Since the BeerAdvocate dataset contains ratings from users and for beers all around the world, it is interesting to investigate where each beer style is mainly produced and where it is mostly rated.
The first histogram bellow shows the distribution of production countries for the Belgian-Style ales. We observe that they are mostly produced in the United States, Belgium and Canada. The second histogram bellow shows the distribution of rating countries for the Belgian-style ales. We notice they are also mostly rated in the same three countries where they are mostly produced. This makes sense because users from a given country are likely to rate beers from their own country. We can then suppose that they will also prefer beer styles that are produced in their own country.
Among the 15 supra-styles, we want to observe how the ratings vary from one style to another. The figure bellow shows that most of the ratings for each style lie between 2.4 and 4.6. The mean ratings vary from one supra-style to another, the favorite style being stouts (4.1 on average) and the least favorite being Pilseners and Pale Lagers (3.4 on average).
These ratings represent the mean ratings for all the users in BeerAdvocate. However, the preferences of a user in terms of beer styles likely depend on his characteristics. We have 2 main pieces of information about a certain user at our disposal: his country of origin and his ratings. Thus, in the next chapter we will try to group the users based on these 2 features into different categories and analyze how their beer style preferences vary.
To enhance shopper experience, each beer style that successfully made it to the shelf will be briefly described textually. This will enable customers to get some information on the beer styles they might not be familiar with and guide them through their choice. The description of beer styles is generated directly from the online reviews using Natural Language Processing (NLP). It will be a list of adjectives that are recurrently employed by their peers to describe it.
To obtain this list, several steps have to be taken. Reviews have been collected from the worldwide community of beer drinkers and are hence written in different languages. Since the bulk of them is in English (99,99%), the analysis will be carried out considering only those. Reviews that have been identified as English-written with sufficient confidence are then regrouped by beer styles and stored.
Since we are interested in adjectives only for this analysis, part-of-speech tagging is being used and only tokens that have been identified as such are kept. Adjectives from reviews describing beers from the same supra style are regrouped together since the end goal of this lexical analysis is to have one description per supra style to be displayed on the shelf.
We decided to proceed with a TF-IDF approach. This term-weighting scheme relies on the (relative) frequency of terms within a document. Here a document consists of all the reviews collected for beers of one style (supra-style). The frequency of the different adjectives of the document (number of times the adjectives occur within the document) determines the weight of the document vectors. The term frequency is normalized with respect to the maximal frequency of all adjectives occurring within the document. But the caveat of such approach is that adjectives that occur very frequently in description such as “good” or “bad” and do not bring specific insight on the beer style itself will have the bigger weights. Thus, we have not only to consider how frequent an adjective occurs within a document (measure for similarity), but also how frequent this adjective is in the entire document collection made of all the reviews (measure for distinctiveness). The discriminative power of the adjective with respect to the whole document collection needs to be considered. For that purpose, the inverse document frequency is computed and included into the term weight as factor. This automatically reduces the weight for recurrent adjectives that have very little power to disambiguate beer styles.

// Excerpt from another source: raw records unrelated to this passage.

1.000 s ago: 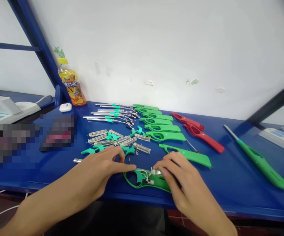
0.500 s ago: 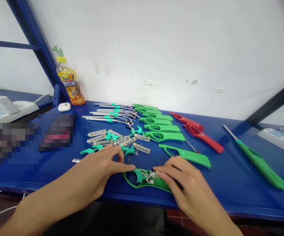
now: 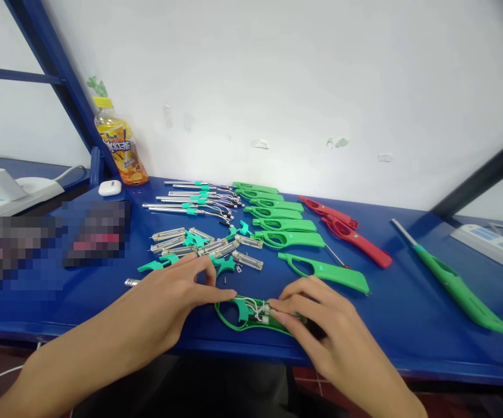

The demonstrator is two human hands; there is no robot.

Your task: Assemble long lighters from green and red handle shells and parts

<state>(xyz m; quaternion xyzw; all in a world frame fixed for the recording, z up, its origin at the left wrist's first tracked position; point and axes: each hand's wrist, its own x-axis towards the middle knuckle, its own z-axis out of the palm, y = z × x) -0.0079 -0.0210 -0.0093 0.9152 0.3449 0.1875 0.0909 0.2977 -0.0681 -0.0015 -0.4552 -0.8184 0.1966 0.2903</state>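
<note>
An open green lighter shell (image 3: 278, 326) lies at the front edge of the table, with a teal trigger (image 3: 243, 311) and white wires inside it. My left hand (image 3: 177, 296) is bent over its left end, thumb on the upper edge, the other fingers curled and partly hidden. A silver tube end (image 3: 131, 283) pokes out beyond my left wrist. With thumb and fingertips my right hand (image 3: 321, 319) pinches the end of a clear fuel tank (image 3: 266, 307) in the shell; most of that tank is hidden under the hand.
Behind my hands lie loose clear tanks (image 3: 248, 260) and teal triggers (image 3: 150, 266), metal tubes with wires (image 3: 177, 206), green shells (image 3: 329, 274) and red shells (image 3: 366, 248). A whole green lighter (image 3: 455, 284) lies right, a drink bottle (image 3: 120, 145) and white case (image 3: 109, 187) back left.
The whole view has shifted slightly. Both hands stay at the shell in nearly the same pose; my right fingertips have moved very little on the tank.
</note>
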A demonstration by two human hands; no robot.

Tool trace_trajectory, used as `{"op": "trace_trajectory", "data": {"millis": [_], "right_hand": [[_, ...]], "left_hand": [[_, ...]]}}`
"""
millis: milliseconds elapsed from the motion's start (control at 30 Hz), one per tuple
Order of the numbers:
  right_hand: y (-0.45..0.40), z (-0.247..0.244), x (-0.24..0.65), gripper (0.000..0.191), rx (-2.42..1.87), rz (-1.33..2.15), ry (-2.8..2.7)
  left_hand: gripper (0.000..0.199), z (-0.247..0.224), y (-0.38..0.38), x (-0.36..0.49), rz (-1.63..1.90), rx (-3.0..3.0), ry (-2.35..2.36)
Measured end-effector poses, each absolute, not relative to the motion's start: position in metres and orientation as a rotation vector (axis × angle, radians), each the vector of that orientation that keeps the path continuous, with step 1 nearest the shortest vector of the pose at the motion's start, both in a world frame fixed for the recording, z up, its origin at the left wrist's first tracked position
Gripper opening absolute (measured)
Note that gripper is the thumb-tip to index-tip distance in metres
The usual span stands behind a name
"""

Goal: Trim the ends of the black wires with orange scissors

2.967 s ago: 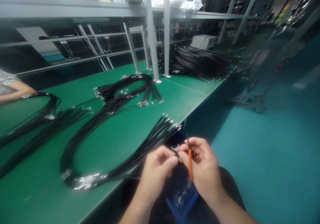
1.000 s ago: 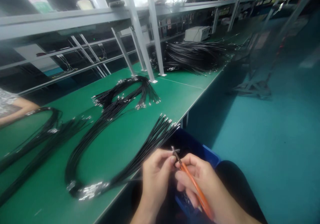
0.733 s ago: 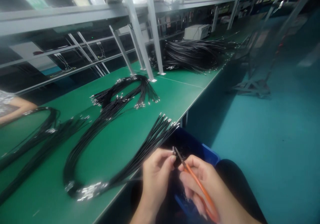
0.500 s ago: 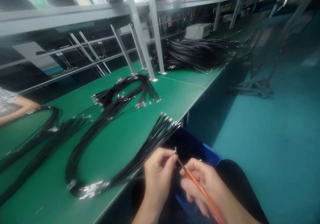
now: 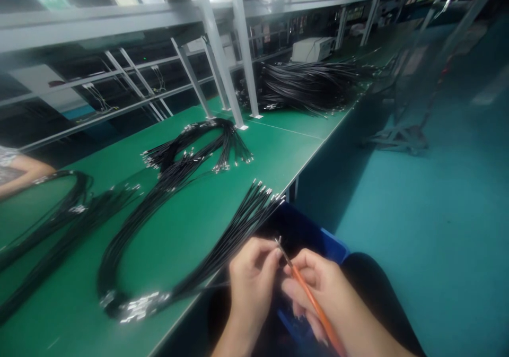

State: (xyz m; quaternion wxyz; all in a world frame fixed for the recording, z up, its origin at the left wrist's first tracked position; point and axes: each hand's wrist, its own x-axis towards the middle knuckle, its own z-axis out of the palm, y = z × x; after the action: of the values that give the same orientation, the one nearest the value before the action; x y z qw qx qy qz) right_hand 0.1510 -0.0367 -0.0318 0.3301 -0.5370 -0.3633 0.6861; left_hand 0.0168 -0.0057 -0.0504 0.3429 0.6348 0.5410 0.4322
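My left hand (image 5: 254,269) is closed, thumb and forefinger pinched on the end of a black cable (image 5: 220,285); a small silvery tip shows just above the fingertips. My right hand (image 5: 314,288) grips an orange-handled tool (image 5: 314,301) with a thin metal shaft. The shaft's point lies at the pinched cable end, by the left fingertips; whether it touches is too small to tell. Beside my left hand, a bundle of black cables (image 5: 222,251) with silvery end fittings curves over the green table (image 5: 175,251).
Below my hands is a blue bin (image 5: 334,243). More black cables (image 5: 199,160) lie farther up the table, with a large pile (image 5: 306,84) beyond the shelf posts (image 5: 222,60). At the left edge another person's arm (image 5: 27,174) rests near a cable bundle (image 5: 51,240).
The table and its cables have shifted slightly left in view. My right hand and the tool have moved slightly left and up toward my left hand, which keeps its pinch.
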Motion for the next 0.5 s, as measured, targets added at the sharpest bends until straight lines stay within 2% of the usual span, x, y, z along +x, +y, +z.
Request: {"op": "trace_trajectory", "data": {"millis": [167,367,433,500], "right_hand": [[-0.042,-0.032,0.159,0.018,-1.422,1.695,-0.961],[-0.039,-0.028,0.174,0.032,-1.398,1.306,-0.946],[-0.034,-0.024,0.176,0.032,-1.400,1.285,-0.941],[-0.030,-0.021,0.175,0.031,-1.390,1.310,-0.918]], "left_hand": [[0.010,-0.053,-0.002,0.022,1.087,1.728,1.450],[0.011,-0.063,-0.011,0.032,0.499,2.186,1.239],[0.010,-0.064,-0.009,0.022,0.492,2.290,1.442],[0.011,-0.063,-0.001,0.008,0.543,2.295,1.856]]}}
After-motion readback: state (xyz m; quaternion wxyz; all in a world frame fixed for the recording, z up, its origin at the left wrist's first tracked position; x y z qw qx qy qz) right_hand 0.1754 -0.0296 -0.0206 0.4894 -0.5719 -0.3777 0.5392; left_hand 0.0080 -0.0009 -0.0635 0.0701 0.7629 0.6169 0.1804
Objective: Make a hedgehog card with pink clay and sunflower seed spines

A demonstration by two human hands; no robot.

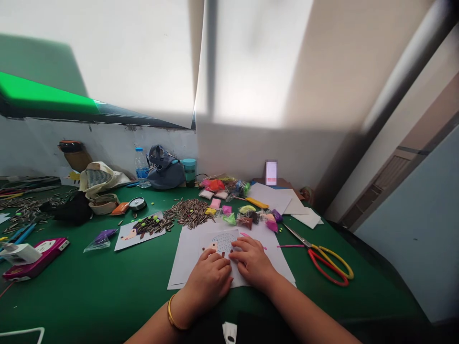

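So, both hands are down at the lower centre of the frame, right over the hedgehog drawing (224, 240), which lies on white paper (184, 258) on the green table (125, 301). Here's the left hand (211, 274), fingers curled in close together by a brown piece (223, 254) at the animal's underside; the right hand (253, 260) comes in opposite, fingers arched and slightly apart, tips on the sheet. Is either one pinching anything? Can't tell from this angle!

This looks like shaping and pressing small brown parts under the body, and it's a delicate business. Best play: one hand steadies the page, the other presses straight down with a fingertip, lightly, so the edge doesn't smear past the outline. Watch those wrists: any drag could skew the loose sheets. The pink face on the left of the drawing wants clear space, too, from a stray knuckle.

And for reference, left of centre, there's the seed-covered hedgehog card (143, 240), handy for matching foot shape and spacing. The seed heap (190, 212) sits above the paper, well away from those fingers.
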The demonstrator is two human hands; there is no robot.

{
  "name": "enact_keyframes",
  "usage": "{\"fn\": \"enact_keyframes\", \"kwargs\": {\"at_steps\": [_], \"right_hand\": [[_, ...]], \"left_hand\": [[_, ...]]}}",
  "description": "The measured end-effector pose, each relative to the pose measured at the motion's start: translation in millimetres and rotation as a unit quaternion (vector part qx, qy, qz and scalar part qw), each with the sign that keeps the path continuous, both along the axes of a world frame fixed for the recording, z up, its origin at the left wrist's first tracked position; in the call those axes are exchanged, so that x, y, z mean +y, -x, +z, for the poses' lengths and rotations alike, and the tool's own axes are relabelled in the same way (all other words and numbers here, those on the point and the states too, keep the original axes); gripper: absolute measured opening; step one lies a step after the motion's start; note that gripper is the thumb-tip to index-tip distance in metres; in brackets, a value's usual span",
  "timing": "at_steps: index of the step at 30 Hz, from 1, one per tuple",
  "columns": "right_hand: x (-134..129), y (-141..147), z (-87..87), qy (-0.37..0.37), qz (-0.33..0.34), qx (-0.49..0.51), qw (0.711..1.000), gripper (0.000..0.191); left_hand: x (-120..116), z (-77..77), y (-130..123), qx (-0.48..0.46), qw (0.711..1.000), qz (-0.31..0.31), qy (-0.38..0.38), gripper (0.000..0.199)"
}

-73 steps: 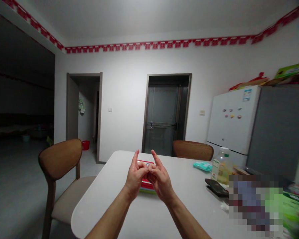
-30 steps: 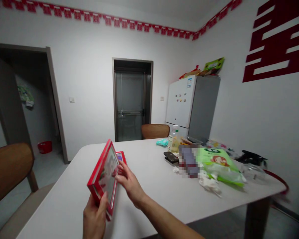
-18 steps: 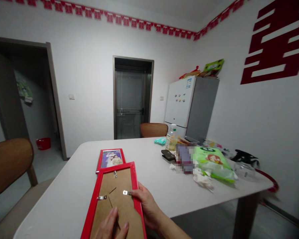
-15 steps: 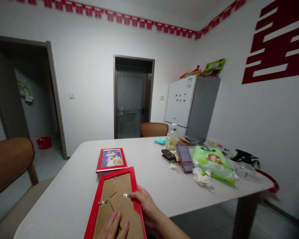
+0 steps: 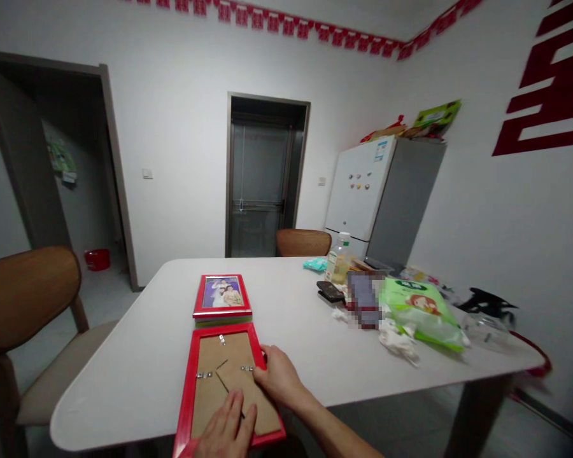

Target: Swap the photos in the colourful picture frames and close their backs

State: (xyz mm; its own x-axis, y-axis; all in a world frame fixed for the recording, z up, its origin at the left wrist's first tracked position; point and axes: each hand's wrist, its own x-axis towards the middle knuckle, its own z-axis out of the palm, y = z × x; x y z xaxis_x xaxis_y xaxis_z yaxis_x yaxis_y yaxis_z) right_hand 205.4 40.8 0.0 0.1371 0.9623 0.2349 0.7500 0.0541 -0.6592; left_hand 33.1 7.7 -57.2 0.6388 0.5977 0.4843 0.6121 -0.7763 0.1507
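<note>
A red picture frame (image 5: 186,407) lies back side up at the table's near edge, its brown backing board (image 5: 229,356) and small metal clips showing. My left hand (image 5: 229,426) rests on the lower part of the board with its fingers stretched out. My right hand (image 5: 279,376) grips the frame's right side, thumb on top near the right clip. Just beyond it, a second red frame (image 5: 223,296) with a photo of people lies face up on the table.
On the right of the white table (image 5: 138,375) are a bottle (image 5: 338,259), a black item (image 5: 331,291), a green package (image 5: 423,312), crumpled tissues (image 5: 397,341) and a clear container (image 5: 489,334). Chairs (image 5: 28,299) stand at the left and far side (image 5: 303,242).
The view has shifted, with the room moving slightly left. The held frame now appears lower and flatter, straighter behind the photo frame. Both hands remain on it.
</note>
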Motion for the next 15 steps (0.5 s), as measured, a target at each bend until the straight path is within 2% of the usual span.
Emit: {"fn": "enact_keyframes", "kwargs": {"at_steps": [2,5,9,12,15], "right_hand": [[-1,0,0.1,0.006,-0.007,-0.059,0.998,0.027],[-1,-1,-0.2,0.004,0.011,-0.085,0.996,0.030],[1,-2,1.0,-0.020,0.068,-0.089,0.993,0.042],[4,0,2.7,0.001,0.083,-0.103,0.991,0.036],[9,4,2.9,0.014,0.064,-0.128,0.990,0.029]], "left_hand": [[-5,9.6,1,-0.001,0.998,0.004,0.058,0.063],[-12,29.2,11,-0.023,0.987,0.010,0.157,0.060],[-12,49.7,38,-0.097,0.968,0.073,0.219,0.064],[-6,52.4,55,-0.129,0.957,0.097,0.243,0.068],[-2,48.9,60,-0.125,0.958,0.070,0.247,0.063]]}}
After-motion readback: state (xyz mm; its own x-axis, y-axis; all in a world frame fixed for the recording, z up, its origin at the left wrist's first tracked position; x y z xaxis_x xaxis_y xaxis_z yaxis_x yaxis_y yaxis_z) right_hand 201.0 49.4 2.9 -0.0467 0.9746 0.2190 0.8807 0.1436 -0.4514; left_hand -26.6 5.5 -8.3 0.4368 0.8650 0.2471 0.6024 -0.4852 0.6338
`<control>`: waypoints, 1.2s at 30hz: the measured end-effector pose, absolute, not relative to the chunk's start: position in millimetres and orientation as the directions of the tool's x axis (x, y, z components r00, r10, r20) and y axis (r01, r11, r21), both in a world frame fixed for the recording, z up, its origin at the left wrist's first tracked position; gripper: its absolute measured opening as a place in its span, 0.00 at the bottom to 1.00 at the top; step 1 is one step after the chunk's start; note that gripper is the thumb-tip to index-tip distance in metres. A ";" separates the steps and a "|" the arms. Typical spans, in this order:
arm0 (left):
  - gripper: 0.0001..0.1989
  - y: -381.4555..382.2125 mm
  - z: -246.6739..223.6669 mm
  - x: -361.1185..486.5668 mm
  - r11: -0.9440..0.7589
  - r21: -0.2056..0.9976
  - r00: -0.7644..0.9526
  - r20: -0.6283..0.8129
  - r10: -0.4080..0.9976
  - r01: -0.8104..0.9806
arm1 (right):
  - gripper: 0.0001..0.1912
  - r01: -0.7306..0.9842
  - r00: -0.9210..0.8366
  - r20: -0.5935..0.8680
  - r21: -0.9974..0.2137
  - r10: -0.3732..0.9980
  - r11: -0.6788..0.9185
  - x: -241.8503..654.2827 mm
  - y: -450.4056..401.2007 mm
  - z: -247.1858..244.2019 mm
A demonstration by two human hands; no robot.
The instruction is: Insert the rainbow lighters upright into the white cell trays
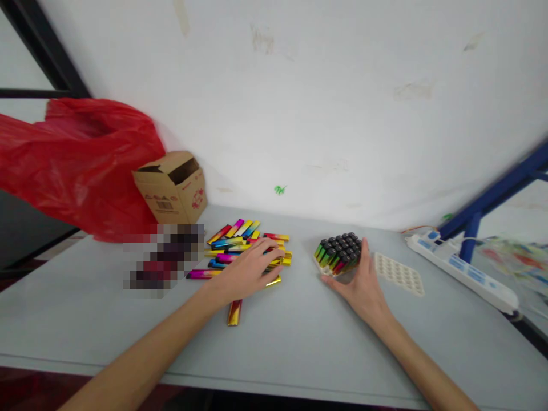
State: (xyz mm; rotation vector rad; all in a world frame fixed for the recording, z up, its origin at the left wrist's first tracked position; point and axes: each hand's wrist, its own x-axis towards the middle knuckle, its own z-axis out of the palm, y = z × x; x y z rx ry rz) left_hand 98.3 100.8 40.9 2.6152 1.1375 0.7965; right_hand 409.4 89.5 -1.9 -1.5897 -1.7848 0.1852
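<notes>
A loose pile of shiny coloured lighter-like sticks (226,242) lies on the grey table. Over the pile's right side is my left hand (252,266), its fingers bent down among the sticks; whether it grips one cannot be made out. To the right, a pale tray (326,270) holds several upright sticks with black tops (342,246). My right hand (362,285) is around the tray's near right corner, thumb at the front and fingers along the right side. One red and yellow stick (234,313) lies apart, nearer the front edge.
Right of the tray lies a pale perforated rack (398,273), with a white power strip (464,274) beyond it. A cardboard box (175,191) and a red plastic bag (98,165) are at the back left. A blurred dark item (165,260) lies in front of the box.
</notes>
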 end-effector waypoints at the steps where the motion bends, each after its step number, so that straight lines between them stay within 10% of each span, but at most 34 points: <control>1: 0.11 101.5 40.1 98.5 -0.688 0.360 0.559 0.405 0.723 0.630 | 0.72 0.798 0.029 0.423 -0.556 0.906 0.234 406.7 91.5 -2.4; 23: 0.09 110.3 38.8 99.1 -0.633 0.384 0.473 0.435 0.766 0.672 | 0.69 0.654 -0.303 0.309 -0.621 0.902 0.433 418.4 108.3 26.4; 36: 0.22 99.9 70.7 160.3 -0.464 0.661 0.357 0.301 0.884 0.590 | 0.72 0.526 -0.605 0.282 -0.560 0.744 0.640 402.7 106.5 51.4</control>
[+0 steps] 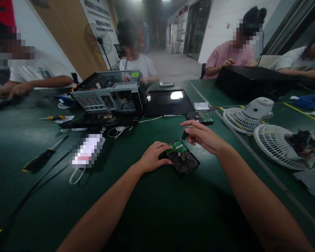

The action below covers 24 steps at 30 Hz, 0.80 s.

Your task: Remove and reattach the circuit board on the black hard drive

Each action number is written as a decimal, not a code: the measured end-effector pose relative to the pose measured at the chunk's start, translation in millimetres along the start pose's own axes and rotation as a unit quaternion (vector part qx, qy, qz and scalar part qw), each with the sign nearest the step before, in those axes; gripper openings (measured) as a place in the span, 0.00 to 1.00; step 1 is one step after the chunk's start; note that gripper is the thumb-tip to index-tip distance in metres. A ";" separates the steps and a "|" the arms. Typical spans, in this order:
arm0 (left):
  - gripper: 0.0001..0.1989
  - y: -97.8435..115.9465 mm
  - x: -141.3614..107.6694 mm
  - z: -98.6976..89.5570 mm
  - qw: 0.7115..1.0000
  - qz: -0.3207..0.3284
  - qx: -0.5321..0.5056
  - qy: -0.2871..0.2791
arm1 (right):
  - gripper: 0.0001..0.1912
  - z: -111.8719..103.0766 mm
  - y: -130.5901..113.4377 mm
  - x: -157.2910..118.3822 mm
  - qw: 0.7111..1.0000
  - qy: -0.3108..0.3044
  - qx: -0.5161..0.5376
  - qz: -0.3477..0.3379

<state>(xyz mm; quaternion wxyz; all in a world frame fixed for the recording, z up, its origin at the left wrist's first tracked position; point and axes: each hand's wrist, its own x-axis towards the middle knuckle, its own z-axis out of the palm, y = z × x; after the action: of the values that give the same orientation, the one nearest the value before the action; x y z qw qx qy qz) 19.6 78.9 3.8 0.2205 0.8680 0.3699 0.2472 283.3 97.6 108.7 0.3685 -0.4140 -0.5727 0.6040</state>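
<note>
A hard drive (186, 164), its green circuit board facing up, lies on the green table in front of me. My left hand (155, 156) grips its left side, with the fingers at the board's edge and the thumb on the nearer side. Over the far edge of the drive, my right hand (201, 136) pinches the dark handle of a small screwdriver (185, 134), held upright. The screwdriver's tip is too small to make out. Just beyond my right hand sits a second drive with a green board (205, 117).
An opened computer case (107, 98) stands at the back left beside a dark flat panel (168, 101). A larger screwdriver (43, 158) and a phone (88, 150) lie left. White fan parts (275, 145) and a black case (254, 80) are right. Several people sit around the table.
</note>
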 end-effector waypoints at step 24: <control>0.33 0.0 -0.4 0.0 1.000 0.006 0.002 0.001 | 0.14 -2.8 -1.5 0.1 0.997 -0.041 0.019 0.056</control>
<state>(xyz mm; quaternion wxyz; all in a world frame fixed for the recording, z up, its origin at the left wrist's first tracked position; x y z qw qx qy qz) 19.4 78.6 3.6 0.2167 0.8704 0.3655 0.2488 285.8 98.9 110.2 0.3184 -0.4133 -0.5520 0.6504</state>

Note that despite this idf reweighting, some irrelevant adjectives still manage to score high weights. We chose to manually filter them out and keep the 20 adjectives with highest scores for every beer style, that in theory should describe them with highest relevance. This can be illustrated with word clouds where the size of a word is proportional to its associated tf-idf weight. We show below the world cloud for the beer style Indian Pale Ales (IPA).
For Stouts beers, the world cloud looks like:
This lexical analysis was quite successful indeed as the retrieved adjectives do seem to describe quite meaningfully the beer style in question!